**About this exercise:** Search the records for the string "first" and return each line that has it.

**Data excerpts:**
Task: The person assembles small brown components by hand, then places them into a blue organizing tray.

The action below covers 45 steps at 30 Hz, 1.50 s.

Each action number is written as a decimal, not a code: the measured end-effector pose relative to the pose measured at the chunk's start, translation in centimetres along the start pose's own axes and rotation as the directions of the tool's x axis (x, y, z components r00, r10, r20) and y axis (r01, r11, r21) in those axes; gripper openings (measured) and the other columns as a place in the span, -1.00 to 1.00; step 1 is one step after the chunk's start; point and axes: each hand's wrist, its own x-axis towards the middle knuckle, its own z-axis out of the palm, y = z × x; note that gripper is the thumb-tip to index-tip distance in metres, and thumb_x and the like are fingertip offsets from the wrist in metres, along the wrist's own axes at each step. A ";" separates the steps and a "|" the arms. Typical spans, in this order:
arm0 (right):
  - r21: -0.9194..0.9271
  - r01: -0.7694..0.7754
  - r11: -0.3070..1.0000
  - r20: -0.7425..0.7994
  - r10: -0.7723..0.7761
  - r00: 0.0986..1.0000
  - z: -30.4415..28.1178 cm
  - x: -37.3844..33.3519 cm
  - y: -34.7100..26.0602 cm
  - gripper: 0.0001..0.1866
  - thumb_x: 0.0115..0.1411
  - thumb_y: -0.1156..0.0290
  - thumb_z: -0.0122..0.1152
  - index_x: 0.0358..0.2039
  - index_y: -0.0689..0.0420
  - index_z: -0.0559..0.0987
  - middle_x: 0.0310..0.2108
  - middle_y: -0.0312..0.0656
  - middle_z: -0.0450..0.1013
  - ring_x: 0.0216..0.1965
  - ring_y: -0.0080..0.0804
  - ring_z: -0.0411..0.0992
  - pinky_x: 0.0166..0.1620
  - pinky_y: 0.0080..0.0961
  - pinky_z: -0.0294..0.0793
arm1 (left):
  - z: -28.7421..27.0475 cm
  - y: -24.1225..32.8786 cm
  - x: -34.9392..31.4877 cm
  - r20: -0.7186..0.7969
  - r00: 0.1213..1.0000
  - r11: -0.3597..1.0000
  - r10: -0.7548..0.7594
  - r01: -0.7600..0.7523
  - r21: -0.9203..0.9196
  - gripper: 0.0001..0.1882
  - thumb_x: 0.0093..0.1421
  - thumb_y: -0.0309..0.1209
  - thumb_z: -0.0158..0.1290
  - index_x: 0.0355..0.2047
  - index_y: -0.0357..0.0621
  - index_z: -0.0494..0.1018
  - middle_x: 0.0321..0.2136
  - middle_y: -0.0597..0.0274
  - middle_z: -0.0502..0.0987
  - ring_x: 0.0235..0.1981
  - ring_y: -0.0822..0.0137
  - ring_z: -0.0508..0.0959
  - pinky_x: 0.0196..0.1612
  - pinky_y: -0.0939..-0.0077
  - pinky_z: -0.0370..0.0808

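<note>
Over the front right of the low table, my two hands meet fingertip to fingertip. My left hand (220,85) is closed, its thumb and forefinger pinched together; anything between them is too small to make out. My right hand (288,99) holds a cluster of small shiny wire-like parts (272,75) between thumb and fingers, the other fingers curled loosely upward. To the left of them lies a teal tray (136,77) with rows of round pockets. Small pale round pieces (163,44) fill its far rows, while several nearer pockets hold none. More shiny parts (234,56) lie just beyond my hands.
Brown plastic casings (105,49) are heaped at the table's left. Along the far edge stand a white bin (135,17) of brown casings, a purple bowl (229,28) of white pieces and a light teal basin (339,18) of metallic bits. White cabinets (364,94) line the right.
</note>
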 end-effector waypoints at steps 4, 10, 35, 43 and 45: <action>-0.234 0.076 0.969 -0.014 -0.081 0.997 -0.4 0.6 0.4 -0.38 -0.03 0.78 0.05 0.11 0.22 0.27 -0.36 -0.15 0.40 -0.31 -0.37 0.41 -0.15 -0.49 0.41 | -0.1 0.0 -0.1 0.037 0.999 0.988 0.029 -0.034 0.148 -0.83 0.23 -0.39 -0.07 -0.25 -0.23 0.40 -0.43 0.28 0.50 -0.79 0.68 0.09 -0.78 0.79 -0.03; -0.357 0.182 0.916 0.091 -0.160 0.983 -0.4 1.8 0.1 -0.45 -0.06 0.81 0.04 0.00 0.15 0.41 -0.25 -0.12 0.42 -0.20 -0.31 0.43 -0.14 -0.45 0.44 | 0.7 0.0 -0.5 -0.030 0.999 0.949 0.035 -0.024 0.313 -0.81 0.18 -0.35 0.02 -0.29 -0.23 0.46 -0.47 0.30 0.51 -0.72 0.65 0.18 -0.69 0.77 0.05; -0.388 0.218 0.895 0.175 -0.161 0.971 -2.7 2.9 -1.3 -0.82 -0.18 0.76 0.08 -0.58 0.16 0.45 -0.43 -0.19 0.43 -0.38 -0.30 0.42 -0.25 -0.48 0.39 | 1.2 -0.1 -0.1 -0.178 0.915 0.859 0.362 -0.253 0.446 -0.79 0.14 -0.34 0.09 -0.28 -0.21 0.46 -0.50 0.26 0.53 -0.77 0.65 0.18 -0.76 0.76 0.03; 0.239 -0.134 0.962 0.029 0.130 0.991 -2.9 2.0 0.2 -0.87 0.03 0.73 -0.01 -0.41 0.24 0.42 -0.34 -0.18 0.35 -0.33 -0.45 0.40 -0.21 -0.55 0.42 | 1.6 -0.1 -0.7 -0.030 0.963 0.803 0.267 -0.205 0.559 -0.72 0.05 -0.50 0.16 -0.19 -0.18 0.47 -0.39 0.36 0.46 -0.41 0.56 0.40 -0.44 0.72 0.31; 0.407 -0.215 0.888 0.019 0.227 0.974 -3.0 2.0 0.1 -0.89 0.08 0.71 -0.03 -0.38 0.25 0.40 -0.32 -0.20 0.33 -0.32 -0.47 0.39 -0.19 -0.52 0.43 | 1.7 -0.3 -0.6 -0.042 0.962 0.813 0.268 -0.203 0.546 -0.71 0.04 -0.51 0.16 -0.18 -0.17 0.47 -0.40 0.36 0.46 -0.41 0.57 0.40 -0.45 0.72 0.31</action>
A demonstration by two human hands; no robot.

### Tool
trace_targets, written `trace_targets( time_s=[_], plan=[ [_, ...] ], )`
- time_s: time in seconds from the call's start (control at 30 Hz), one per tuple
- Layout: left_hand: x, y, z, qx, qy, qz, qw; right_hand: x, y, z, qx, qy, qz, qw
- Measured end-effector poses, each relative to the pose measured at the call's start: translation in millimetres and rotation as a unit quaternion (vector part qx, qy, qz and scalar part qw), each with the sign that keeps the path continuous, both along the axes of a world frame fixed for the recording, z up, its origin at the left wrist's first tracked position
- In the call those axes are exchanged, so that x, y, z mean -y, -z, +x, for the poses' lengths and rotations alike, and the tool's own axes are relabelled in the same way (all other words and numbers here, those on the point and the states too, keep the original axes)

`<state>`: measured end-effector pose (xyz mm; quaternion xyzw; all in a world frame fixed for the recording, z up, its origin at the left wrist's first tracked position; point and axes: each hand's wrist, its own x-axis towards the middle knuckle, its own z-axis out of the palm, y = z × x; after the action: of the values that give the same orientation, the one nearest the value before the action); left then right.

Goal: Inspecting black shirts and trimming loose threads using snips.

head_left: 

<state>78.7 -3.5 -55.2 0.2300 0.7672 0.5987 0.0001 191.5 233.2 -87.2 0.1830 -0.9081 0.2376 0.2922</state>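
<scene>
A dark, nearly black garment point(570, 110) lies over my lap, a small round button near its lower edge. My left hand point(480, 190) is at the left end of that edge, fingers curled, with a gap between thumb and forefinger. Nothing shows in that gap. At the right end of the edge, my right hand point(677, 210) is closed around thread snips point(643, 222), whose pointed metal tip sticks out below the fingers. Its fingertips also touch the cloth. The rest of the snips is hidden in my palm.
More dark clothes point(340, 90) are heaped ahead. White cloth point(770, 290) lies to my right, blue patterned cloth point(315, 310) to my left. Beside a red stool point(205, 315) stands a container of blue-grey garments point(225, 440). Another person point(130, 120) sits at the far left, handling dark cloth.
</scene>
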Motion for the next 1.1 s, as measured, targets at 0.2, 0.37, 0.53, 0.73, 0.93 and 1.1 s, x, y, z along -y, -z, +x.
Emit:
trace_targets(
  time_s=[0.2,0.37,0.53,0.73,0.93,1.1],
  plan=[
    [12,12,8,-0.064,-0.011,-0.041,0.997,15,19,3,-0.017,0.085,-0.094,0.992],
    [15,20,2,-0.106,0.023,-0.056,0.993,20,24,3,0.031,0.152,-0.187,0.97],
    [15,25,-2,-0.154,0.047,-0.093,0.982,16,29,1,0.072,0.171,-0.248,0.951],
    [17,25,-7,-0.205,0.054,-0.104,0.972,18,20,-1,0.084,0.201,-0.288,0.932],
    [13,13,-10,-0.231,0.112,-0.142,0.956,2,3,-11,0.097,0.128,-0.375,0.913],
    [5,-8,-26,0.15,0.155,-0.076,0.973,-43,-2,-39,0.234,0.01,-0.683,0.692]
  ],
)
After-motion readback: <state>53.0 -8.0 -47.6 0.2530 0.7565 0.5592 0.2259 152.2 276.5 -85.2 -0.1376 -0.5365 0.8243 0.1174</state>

**Exercise result:**
- Measured end-effector poses, each relative to the pose measured at the call's start: translation in millimetres and rotation as a unit quaternion (vector part qx, qy, qz and scalar part qw), each with the sign that keeps the path continuous, both along the axes of a world frame fixed for the recording, z up, its origin at the left wrist's first tracked position
`<state>`: measured end-effector pose (xyz mm; quaternion xyzw; all in a world frame fixed for the recording, z up, its origin at the left wrist's first tracked position; point and axes: each hand's wrist, its own x-axis towards the middle knuckle, its own z-axis out of the palm, y = z × x; after the action: of the values that give the same orientation, the one nearest the value before the action); left then right.

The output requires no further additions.